Türk Edebiyatında çok özel bir yere sahiptir Haldun Taner. Yazın ne okuyacağım? diye düşünenleriniz varsa, onun kitaplarını tavsiye ederim sizlere. Özellikle “Yalıda Sabah”, “Şişhane'ye Yağmur Yağıyordu” okumadıysanız çok şey kaçırmışsınız. Türk hikâyeciliğinin en önemli isimlerinden biridir Haldun Taner. Ayrıca önemli bir oyun yazarıdır. Bu sezon İstanbul Şehir Tiyatroları “Ay Işığında Şamata” isimli oyununu repertuarına aldı. İstanbul Devlet Tiyatroları'nda da “Sersem Kocanın Kurnaz Karısı” sahnelendi. Haldun Taner, Viyana'ya tiyatro eğitimi için gitmiştir. İstanbul Üniversitesi'nde tiyatro dersleri vermiştir. Taner'in tiyatroculuğunu Keşanlı Ali Destanı'na kadar ve Keşanlı Ali Destanı'ndan sonrası diye ikiye ayırmak mümkün. Hocamız Prof. Dr. İnci Enginün Cumhuriyet Dönemi Türk Edebiyatı kitabında böyle bir ayrıma gidiyor.

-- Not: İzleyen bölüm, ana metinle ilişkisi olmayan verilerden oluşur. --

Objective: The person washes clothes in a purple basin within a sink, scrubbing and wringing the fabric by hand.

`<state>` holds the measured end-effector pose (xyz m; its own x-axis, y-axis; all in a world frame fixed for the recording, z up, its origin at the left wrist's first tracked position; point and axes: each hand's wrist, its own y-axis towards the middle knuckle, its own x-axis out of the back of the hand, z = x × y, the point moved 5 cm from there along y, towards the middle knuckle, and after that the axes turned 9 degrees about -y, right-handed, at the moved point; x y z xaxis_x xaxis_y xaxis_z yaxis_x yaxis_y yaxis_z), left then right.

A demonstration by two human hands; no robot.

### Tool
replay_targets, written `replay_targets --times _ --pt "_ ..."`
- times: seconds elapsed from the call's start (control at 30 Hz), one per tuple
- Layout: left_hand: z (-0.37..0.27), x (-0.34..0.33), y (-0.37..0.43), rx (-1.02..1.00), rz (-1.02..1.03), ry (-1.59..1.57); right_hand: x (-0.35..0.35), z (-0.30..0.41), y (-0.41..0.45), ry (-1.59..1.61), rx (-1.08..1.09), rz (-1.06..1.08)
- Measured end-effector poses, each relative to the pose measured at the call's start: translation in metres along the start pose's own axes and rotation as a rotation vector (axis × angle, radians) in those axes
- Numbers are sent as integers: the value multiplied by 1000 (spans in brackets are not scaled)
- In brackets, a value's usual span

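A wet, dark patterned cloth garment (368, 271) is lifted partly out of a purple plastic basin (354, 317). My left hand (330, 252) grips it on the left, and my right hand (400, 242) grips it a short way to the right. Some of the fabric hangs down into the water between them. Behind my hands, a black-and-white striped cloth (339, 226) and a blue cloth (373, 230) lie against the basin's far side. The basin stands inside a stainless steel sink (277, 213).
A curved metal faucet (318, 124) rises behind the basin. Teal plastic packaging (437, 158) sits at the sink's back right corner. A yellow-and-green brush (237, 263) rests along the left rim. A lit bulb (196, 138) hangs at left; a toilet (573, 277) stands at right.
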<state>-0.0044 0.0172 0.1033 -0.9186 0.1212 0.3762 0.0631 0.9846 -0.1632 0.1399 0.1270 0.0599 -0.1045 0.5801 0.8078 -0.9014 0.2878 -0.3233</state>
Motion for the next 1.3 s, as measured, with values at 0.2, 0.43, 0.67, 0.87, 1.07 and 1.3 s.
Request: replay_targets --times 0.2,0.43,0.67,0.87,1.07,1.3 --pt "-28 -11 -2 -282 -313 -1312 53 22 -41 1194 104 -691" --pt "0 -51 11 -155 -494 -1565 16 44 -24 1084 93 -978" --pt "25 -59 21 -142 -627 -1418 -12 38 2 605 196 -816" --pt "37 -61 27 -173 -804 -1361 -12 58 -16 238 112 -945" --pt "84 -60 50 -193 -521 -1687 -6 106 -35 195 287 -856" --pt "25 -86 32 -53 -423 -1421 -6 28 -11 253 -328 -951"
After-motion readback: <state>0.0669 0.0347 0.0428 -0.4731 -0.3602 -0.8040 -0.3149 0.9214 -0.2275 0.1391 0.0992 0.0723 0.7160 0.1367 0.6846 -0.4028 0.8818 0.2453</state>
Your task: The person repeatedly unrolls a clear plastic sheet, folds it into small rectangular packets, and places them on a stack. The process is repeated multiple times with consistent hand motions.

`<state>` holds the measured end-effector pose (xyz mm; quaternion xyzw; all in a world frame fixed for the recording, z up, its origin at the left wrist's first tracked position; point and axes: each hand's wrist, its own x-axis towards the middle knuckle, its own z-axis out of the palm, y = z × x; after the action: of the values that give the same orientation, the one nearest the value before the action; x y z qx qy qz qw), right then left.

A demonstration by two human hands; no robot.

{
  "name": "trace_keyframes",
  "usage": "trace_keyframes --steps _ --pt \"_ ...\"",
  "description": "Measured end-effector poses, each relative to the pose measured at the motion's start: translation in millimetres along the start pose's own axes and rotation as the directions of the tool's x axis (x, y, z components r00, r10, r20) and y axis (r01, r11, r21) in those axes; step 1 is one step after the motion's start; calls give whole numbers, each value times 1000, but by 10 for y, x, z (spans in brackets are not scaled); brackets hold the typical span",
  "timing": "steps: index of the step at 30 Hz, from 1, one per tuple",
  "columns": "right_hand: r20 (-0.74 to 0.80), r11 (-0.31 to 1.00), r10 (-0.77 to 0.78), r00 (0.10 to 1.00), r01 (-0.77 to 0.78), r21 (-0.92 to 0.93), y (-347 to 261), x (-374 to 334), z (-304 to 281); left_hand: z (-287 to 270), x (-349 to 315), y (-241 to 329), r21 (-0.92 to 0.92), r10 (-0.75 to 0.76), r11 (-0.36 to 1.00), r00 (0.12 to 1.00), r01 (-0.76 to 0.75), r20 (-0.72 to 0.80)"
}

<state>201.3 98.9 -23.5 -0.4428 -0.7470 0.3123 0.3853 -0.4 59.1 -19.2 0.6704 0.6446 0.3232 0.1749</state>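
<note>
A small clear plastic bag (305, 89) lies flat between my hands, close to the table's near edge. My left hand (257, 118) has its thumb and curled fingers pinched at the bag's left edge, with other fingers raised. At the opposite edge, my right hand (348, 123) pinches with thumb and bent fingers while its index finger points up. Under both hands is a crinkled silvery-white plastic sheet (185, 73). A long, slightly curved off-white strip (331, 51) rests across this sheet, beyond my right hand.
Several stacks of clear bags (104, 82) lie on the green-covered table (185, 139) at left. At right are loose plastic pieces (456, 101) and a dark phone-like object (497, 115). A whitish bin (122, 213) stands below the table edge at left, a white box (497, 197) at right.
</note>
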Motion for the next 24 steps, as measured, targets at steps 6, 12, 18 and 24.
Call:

Bazı yazarların böyle temel eserleri vardır hemen akla gelen. Haldun Taner denilince de hemen aklımıza Keşanlı Ali Destanı geliyor. Ama benim Taner'in en sevdiğim oyunu; Ahmet Vefik Paşa'nın Bursa Valiliği sırasında kurduğu Osmanlı Tiyatrosunun anlatıldığı Sersem Kocanın Kurnaz Karısı isimli oyunudur. Seneler önce Semih Sergen'den izlediğim oyunu üniversite yıllarımda rahmetli Savaş Dinçer'den izlemiştim. Şimdi Devlet Tiyatroları'nda da tekrar izleme fırsatı buldum. “Dil”e vurgu yapan böylesi güzel bir oyuna sahip olduğumuz için Türk Tiyatrosu adına çok şanslıyız. Tiyatro dersi gibidir bu oyun. Estetik bir bakışla kurgulanmış bir ders...

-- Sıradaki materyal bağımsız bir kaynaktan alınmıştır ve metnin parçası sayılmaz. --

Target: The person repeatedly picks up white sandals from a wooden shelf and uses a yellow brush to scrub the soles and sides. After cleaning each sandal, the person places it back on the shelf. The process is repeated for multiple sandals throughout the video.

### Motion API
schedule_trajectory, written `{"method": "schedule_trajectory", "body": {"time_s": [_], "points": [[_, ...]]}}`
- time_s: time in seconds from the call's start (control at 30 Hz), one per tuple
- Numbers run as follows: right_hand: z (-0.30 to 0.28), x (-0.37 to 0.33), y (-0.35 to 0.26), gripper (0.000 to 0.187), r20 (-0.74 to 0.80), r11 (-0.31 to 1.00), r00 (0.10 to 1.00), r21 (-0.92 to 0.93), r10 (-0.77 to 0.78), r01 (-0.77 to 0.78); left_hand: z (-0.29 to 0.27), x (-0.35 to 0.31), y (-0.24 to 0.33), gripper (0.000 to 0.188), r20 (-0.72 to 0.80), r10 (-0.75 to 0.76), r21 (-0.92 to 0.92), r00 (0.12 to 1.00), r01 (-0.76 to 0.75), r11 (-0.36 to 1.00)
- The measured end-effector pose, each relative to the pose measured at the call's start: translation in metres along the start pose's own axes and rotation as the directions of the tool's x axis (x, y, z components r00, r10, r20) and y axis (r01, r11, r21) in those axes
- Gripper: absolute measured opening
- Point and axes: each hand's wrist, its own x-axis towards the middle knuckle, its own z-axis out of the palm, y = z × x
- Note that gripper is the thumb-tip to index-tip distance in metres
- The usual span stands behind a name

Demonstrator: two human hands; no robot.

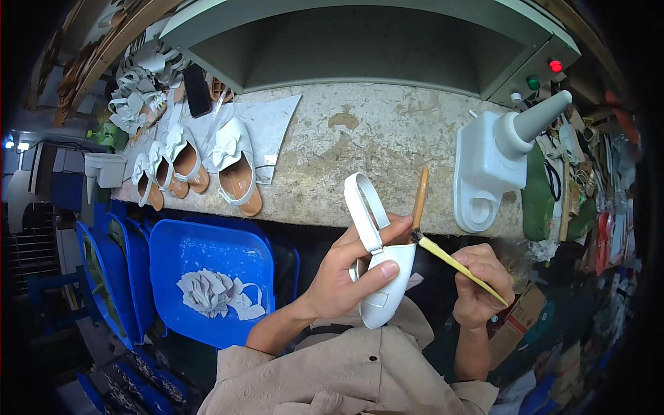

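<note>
My left hand [353, 270] grips a white sandal [391, 294] above my lap, its thumb on the side of the upper and its toe pointing down toward me. The sandal's white strap [364, 207] stands up as a loop. A narrow tan piece [420, 194] rises beside my left fingertips, apparently the sandal's insole seen edge-on. Between the fingers of my right hand [481, 283] is a slim brush with a yellow handle [453, 263]. Its dark tip meets the base of the tan piece at the sandal's opening.
Several white sandals with bows [232, 152] line the worn workbench [346, 152] at left, near a dark phone [197, 90]. A white pot with a grey cone [491, 155] stands on the right. Behind is a grey machine housing [339, 52]. White pieces lie on a blue chair seat [207, 238].
</note>
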Motion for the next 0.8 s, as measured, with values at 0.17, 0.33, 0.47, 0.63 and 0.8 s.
{"method": "schedule_trajectory", "body": {"time_s": [0.17, 0.33, 0.47, 0.63, 0.8], "points": [[-0.002, 0.000, 0.002, 0.021, 0.015, 1.000, 1.000, 0.013, -0.010, 0.010, -0.002, -0.002, 0.001, 0.050, 0.021, -0.067, -0.067, 0.998, 0.068, 0.995], [-0.010, 0.007, -0.002, 0.021, -0.002, 0.994, 0.999, 0.103, 0.040, -0.039, -0.003, -0.002, 0.000, 0.051, 0.050, -0.119, -0.159, 0.992, 0.126, 0.979], [-0.014, 0.021, -0.005, 0.020, 0.023, 0.976, 0.994, 0.188, 0.105, -0.107, -0.005, -0.002, 0.000, 0.052, 0.077, -0.060, -0.093, 0.995, 0.067, 0.993], [-0.009, 0.026, 0.000, 0.021, 0.000, 0.992, 0.998, 0.103, 0.069, -0.068, -0.005, -0.003, -0.002, 0.053, 0.060, -0.046, -0.088, 0.997, 0.051, 0.995], [0.009, -0.003, -0.007, 0.022, -0.051, 0.990, 0.991, 0.074, 0.125, -0.121, 0.000, -0.001, -0.010, 0.055, -0.023, -0.111, -0.216, 0.994, 0.103, 0.971]]}}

Yaz aylarında tiyatro kitapları okumak... Hem bir özlemi gidermek hem de sizin estetik gücünüzü ortaya koyabileceğiniz kişisel bir gelişim fırsatı... Tiyatro oyunlarını metin halinde okumak ve zihinde canlandırmak keyifli bir serüvendir. Okuduğunuz oyunu tiyatroda izlediğinizde bazen canınız sıkılsa da, rejisörü siz, kostüm tasarımcısı siz, dekorlar yine siz... Tiyatrosu olmayan şehirlerdeki arkadaşlarım bana hep aynı şeyleri söylerler. “Keşke biz de İstanbul'da olsak, böyle çeşit çeşit oyunlar izlesek...” İstanbul'da olmak bir ayrıcalık, kabul ediyorum. Tiyatrosu olmayan şehirlerde de tiyatrosuz kalmamak mümkün. Yaz aylarında tiyatrolar kapalı... Ben yaz aylarında da tiyatrosuz kalmıyorum mesela. Alıyorum elime W. Shakesperare'i, Moliere'i, Haldun Taner'i... Bir güzel sahne oluyor zihnim. Bütün oyunu canlandırıyorum kendi hayal gücümle... Rejisör ben, kostümcü ben, dekorları ben yapıyorum, ışıklar yine ben... Kendi estetik zevkimle bir sanat keyfi... Kitap bitecek diye korka korka okuyarak, perde aralarında mola vererek; şöyle kahvenizden birkaç yudum alarak; Shakespeare'in Kral Lear isimli oyununa devam etmek... Tiyatro ve sanat üzerine düşünmek....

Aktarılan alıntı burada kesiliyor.